Cerré los ojos mientras la música iba invadiendo la capilla, y gradualmente comencé a experimentar un sentimiento de serenidad tan profundo que llegué a olvidar la presencia de Snefru. Su cálida voz se oía muy lejana.

-Ahora debes pararte frente a la representación de Nuestro Señor Osiris y pronunciar su nombre para que una porción de su espíritu divino anime la imagen, y así su atención se centrará en ti y en los pensamientos que guarde tu corazón -dijo con total naturalidad.

Sus supersticiones me parecían infantiles, pero se veía tan feliz por compartir su fe conmigo que no pude negarme.

Seguí sus instrucciones y di las gracias a Osiris por haberme permitido conocer a mi reciente y exótico amigo. Luego guardamos silencio y comenzó a embriagarme una nueva sensación de paz que sentía por vez primera en mi mente. Aunque no había nadie más en la habitación, estaba seguro de que "alguien" me observaba y conocía mis más íntimos pensamientos.

A la mañana siguiente Mohamed llegó temprano y me encontró durmiendo en el piso de la capilla de Osiris.

-¿Dormiste bien? -preguntó.

-Casi no dormí. Estuve rezando -le confesé tímidamente.

-¡Es mejor rezar que dormir! -me aseguró- El Profeta proclamó que debemos rezar cinco veces al día, es saludable para el cuerpo y el alma.

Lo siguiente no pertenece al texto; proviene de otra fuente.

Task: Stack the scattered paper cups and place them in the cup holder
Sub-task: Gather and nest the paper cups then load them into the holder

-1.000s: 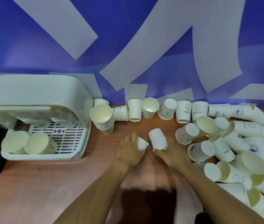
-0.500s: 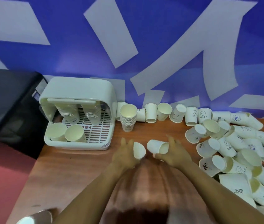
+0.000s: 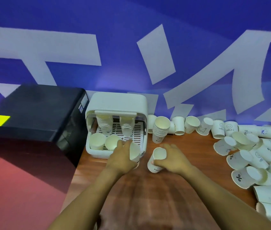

-El Profeta tiene razón -repliqué.

Dejé lentamente la capilla, sosteniendo fuertemente el sistro que llevaba grabado el nombre de Snefru.

En el exterior se escuchaba el ulular de todas las mezquitas de la ciudad de Arabet Abydos. Estaba seguro de que si Dios tenia su propio templo ese era Egipto; una amalgama de Mezquitas, Iglesias y Templos erigidos con un sólo fin: recordarnos que la verdadera sabiduría consiste en entregarse totalmente a Dios.